Both studies said taxes on sugar-sweetened beverages would affect more people at the lower income level than at the higher income level. The Credit Suisse report added a tax might have a positive health effect if the poor and less educated, who are affected more by obesity and metabolic syndrome, drank fewer sugar-sweetened beverages because of the added cost.

Taxes already in place

The Credit Suisse report mentioned governments that have tried or investigated taxes on sugar-sweetened beverages. In the United States, 33 states either have effected taxes on soft drinks or put legislation into place stating that soft drinks are non-exempt from state taxes, unlike other foodstuffs.

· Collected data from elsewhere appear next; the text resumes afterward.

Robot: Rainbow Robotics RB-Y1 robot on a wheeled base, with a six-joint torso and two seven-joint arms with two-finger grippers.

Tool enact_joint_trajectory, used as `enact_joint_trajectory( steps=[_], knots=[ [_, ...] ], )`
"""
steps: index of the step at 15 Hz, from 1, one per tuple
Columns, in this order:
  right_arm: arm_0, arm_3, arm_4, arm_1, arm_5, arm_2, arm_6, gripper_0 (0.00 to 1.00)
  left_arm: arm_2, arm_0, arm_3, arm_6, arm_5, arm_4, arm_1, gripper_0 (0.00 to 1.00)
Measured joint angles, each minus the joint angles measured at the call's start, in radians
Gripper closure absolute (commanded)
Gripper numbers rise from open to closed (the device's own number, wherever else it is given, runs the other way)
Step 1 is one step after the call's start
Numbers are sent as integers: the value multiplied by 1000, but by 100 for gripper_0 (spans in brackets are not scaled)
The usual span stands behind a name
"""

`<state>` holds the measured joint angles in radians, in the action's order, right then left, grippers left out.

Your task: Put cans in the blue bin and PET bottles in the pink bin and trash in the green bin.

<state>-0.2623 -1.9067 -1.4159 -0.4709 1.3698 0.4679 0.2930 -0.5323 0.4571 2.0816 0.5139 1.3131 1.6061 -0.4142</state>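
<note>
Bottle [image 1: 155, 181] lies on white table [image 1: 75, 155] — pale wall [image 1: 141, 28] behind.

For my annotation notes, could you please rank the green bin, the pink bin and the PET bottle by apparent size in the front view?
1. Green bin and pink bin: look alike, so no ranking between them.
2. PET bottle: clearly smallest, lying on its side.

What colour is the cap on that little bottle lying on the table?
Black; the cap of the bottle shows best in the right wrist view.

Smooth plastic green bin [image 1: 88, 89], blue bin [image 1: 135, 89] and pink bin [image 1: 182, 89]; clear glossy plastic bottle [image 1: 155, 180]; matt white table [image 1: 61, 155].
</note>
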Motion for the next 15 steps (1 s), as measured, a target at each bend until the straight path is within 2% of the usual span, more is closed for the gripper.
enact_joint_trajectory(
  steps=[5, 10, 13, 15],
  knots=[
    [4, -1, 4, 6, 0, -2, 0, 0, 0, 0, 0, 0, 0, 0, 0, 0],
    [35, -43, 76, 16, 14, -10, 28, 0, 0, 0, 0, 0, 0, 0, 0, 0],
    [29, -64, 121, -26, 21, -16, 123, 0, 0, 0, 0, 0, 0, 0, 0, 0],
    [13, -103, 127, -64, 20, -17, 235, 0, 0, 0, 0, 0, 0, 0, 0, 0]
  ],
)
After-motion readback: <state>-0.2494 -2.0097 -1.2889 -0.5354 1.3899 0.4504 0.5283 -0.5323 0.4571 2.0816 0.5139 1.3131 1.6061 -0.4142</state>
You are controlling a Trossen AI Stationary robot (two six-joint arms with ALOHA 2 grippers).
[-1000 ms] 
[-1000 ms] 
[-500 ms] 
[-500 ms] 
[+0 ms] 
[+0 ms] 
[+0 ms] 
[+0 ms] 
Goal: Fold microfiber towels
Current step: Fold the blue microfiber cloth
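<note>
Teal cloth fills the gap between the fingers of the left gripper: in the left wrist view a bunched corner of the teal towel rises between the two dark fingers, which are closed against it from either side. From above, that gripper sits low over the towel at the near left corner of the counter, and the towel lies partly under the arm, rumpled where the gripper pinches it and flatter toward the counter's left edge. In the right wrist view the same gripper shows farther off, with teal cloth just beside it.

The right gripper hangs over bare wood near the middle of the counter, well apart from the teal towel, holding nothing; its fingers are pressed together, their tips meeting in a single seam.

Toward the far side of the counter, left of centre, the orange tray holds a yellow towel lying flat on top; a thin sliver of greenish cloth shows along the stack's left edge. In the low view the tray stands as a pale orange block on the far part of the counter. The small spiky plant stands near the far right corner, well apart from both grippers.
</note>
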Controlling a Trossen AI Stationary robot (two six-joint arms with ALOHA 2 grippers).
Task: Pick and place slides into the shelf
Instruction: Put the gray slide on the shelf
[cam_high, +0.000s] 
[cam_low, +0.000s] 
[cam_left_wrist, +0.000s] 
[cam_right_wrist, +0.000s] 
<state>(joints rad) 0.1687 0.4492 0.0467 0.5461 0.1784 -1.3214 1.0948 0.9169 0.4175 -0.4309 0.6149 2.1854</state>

When reached for comment by Food Business News, Christopher Gindlesperger, senior director of public affairs for the
Washington-based American Beverage Association, pointed to the examples of Arkansas and West Virginia. Both states have had taxes on sugary drinks since the last century, and both states were among 13 states that had a prevalence of obesity greater than 30% in 2012, according to the Centers for Disease Control and Prevention, Atlanta. Arkansas was at 34.5% while West Virginia was at 33.8%.

Mr. Gindlesperger said comprehensive programs are more likely to have success than taxes that single out one product.

“Obesity is a complex issue and multifactorial,” he said.

The Credit Suisse report also mentioned sugary drink taxes in other countries. A tax in France led to a 5% drop in soft drink volume last year.

Denmark this July reduced a tax on soft drinks by half, and the country plans to scrap the tax entirely next year. The country lost out on potential tax money when Danes crossed into neighboring countries to import less-expensive soft drinks.

President Enrique Peña Nieto of Mexico has proposed a bill that would apply a tax of one peso (8c) for each liter of sugar-sweetened beverage.

“Mexico might be a game-changer in this area and become the first of the large soft drink consumer markets to impose a significant excise tax on full-calorie soft drinks as part of the new government’s budget later this year,” the Credit Suisse report said.

According to Credit Suisse, Mexico ranks No. 3 globally in per-capita soft drink consumption and No. 2 in global obesity rates. The question remains: Would a tax on sugar-sweetened beverages have any effect on those rankings?